How to complete this task>
Which lines of the material hold the word "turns"? Copy each one.

Data shown>
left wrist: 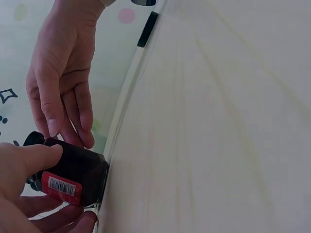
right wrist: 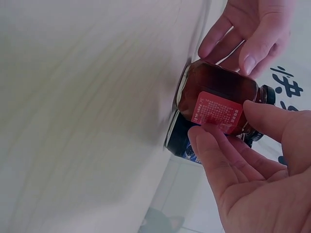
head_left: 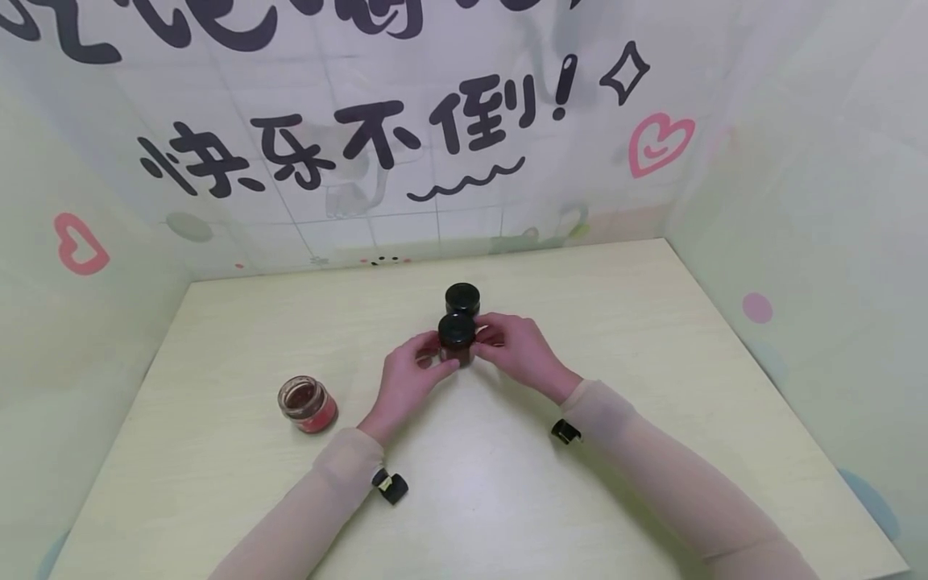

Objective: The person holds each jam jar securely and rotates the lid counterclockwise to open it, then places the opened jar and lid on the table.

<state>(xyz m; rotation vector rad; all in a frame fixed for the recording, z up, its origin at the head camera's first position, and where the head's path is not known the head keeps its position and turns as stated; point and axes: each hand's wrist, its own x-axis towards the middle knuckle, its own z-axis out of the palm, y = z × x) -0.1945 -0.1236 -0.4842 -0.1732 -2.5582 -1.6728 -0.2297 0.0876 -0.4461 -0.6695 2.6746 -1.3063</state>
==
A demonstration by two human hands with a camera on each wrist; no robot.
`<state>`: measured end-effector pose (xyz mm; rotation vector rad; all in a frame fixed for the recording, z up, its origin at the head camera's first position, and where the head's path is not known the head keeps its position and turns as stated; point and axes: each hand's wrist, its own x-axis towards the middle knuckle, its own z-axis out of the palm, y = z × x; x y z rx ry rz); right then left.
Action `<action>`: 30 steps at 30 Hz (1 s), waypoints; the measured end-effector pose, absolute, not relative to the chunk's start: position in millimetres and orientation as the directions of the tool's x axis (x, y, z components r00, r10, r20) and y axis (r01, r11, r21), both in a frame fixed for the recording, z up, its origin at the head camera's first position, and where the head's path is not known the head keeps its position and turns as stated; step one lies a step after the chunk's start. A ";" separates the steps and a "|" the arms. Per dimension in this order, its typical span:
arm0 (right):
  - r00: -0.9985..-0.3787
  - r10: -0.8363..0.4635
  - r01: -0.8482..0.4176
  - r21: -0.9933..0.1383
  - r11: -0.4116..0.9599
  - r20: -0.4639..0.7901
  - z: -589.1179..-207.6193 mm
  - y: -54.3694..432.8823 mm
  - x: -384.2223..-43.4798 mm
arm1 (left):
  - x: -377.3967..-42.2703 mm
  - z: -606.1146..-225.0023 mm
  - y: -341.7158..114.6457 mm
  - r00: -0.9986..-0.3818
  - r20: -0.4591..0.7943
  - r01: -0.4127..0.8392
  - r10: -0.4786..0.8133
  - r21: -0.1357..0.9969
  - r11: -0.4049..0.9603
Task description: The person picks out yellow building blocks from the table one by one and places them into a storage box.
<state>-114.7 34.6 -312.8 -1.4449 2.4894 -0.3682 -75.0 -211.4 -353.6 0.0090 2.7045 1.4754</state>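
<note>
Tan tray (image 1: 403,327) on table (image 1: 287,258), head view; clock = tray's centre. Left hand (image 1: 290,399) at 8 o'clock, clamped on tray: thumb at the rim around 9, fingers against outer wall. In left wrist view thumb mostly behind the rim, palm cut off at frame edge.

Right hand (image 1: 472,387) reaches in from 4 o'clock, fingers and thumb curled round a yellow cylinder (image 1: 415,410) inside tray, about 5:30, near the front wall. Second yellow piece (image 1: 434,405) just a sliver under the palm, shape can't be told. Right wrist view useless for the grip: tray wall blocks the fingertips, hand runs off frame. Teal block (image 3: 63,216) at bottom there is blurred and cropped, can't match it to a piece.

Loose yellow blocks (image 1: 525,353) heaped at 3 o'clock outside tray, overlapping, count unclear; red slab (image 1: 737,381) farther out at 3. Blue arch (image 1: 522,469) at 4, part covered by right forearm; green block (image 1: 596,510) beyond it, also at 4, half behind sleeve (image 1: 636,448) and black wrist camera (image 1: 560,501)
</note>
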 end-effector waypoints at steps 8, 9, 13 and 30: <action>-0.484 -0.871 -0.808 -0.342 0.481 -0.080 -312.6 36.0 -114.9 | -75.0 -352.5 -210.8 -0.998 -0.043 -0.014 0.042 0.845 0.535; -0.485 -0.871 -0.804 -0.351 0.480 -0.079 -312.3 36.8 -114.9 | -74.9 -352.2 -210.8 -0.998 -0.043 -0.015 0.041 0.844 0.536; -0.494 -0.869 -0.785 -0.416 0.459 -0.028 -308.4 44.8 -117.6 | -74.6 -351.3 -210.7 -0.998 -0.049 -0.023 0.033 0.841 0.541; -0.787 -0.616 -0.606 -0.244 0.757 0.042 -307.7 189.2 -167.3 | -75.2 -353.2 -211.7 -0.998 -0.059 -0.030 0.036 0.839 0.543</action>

Response below>
<state>(xyz m; rotation vector rad; all in a frame fixed for the recording, z up, its origin at the head camera's first position, and where the head's path is not known the head keeps its position and turns as stated; point and axes: each hand's wrist, its own x-axis towards the middle knuckle, its own z-axis out of the palm, y = z × x) -0.1945 -0.1236 -0.4842 -0.1732 -2.5582 -1.6728 -0.2297 0.0876 -0.4461 -0.6695 2.6746 -1.3063</state>
`<state>`: measured end-effector pose (xyz mm; rotation vector rad; all in a frame fixed for the recording, z up, its origin at the head camera's first position, and where the head's path is not known the head keeps its position and turns as stated; point and axes: each hand's wrist, its own x-axis towards the middle knuckle, its own z-axis out of the palm, y = z × x; x y z rx ry rz); right then left.
Action `<action>`: 30 steps at 30 Hz (1 s), waypoints; the measured end-effector pose, absolute, not relative to the chunk's start: position in millimetres and orientation as the directions of the tool's x axis (x, y, z components r00, r10, r20) and y axis (r01, r11, r21), both in a frame fixed for the recording, z up, its origin at the head camera's first position, and where the head's path is not known the head keeps its position and turns as stated; step one lies a step after the chunk's start. A ";" separates the steps and a "|" the arms. Per dimension in this order, its typical span:

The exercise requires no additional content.